_DATASET CONTENT:_
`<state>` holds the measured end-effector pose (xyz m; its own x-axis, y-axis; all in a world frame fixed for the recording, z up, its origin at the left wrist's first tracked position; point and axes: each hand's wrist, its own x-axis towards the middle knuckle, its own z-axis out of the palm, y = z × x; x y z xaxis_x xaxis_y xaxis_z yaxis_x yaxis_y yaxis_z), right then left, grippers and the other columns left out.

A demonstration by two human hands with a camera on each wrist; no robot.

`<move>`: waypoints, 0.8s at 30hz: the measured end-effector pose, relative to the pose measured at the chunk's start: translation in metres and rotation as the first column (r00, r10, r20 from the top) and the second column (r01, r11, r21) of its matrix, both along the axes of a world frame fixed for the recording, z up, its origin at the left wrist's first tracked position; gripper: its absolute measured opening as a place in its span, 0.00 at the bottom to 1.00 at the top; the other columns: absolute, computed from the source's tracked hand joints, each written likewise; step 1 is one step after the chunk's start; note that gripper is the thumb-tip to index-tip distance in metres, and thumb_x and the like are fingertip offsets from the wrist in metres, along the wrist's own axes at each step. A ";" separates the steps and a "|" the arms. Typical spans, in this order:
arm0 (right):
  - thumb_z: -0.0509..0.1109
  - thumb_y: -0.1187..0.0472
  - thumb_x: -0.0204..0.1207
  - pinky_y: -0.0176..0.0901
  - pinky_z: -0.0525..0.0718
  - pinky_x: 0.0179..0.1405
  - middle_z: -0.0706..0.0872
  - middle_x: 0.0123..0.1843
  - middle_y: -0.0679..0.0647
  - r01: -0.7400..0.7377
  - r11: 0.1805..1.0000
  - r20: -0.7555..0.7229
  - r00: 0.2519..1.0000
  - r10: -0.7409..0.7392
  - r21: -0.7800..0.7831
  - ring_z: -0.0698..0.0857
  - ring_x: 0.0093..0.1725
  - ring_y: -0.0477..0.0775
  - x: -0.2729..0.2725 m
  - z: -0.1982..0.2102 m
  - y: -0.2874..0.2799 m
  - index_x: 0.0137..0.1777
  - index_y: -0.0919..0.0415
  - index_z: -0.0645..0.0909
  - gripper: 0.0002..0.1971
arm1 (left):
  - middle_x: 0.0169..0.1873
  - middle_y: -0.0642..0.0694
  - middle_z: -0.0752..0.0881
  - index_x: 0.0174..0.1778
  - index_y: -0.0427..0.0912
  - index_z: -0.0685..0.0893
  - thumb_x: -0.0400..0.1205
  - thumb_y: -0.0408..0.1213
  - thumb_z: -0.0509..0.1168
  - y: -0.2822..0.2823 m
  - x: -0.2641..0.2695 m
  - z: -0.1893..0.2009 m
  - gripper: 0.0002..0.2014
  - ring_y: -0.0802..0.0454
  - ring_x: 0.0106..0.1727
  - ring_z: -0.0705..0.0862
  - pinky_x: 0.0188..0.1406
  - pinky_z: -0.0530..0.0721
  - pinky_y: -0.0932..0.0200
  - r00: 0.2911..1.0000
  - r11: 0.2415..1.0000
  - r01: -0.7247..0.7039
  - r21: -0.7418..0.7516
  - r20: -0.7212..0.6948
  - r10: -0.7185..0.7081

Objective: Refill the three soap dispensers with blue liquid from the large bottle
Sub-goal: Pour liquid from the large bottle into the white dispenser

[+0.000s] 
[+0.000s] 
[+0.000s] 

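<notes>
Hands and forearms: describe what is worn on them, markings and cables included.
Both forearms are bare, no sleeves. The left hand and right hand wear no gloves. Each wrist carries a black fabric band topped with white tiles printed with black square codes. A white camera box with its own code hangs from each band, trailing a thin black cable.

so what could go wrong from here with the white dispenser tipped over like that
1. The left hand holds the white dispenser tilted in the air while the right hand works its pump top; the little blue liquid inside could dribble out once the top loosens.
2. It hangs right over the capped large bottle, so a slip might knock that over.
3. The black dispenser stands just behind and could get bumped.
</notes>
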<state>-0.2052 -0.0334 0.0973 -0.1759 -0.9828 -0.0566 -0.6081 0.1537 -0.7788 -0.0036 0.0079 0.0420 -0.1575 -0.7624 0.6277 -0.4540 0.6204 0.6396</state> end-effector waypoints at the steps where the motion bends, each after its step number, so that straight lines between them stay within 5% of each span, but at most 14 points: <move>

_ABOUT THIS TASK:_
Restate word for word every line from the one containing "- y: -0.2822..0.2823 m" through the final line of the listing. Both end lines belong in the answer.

_COMPLETED TASK:_
  - y: -0.2822..0.2823 m
  - x: -0.2641..0.2695 m
  - z: -0.1893..0.2009 m
  - gripper: 0.0002..0.2014
  - ring_y: -0.0802..0.0454
  - ring_x: 0.0106..0.1727
  - ring_z: -0.0705..0.0862
  - pinky_x: 0.0188..0.1406
  - pinky_z: -0.0530..0.0721
  - pinky_y: -0.0932..0.0200
  - r00: 0.2911..1.0000
  - r11: 0.2415..1.0000
  - r01: -0.7247..0.7039
  - r21: -0.7418..0.7516
  - r20: -0.7212..0.6948
  - r10: -0.7185..0.7081

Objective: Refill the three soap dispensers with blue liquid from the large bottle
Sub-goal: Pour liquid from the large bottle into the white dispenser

[+0.000s] 
[+0.000s] 
[+0.000s] 

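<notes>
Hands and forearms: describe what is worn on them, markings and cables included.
Both forearms are bare, no sleeves. The left hand and right hand wear no gloves. Each wrist carries a black fabric band topped with white tiles printed with black square codes. A white camera box with its own code hangs from each band, trailing a thin black cable.

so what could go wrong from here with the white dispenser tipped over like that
1. The left hand holds the white dispenser tilted in the air while the right hand works its pump top; the little blue liquid inside could dribble out once the top loosens.
2. It hangs right over the capped large bottle, so a slip might knock that over.
3. The black dispenser stands just behind and could get bumped.
</notes>
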<state>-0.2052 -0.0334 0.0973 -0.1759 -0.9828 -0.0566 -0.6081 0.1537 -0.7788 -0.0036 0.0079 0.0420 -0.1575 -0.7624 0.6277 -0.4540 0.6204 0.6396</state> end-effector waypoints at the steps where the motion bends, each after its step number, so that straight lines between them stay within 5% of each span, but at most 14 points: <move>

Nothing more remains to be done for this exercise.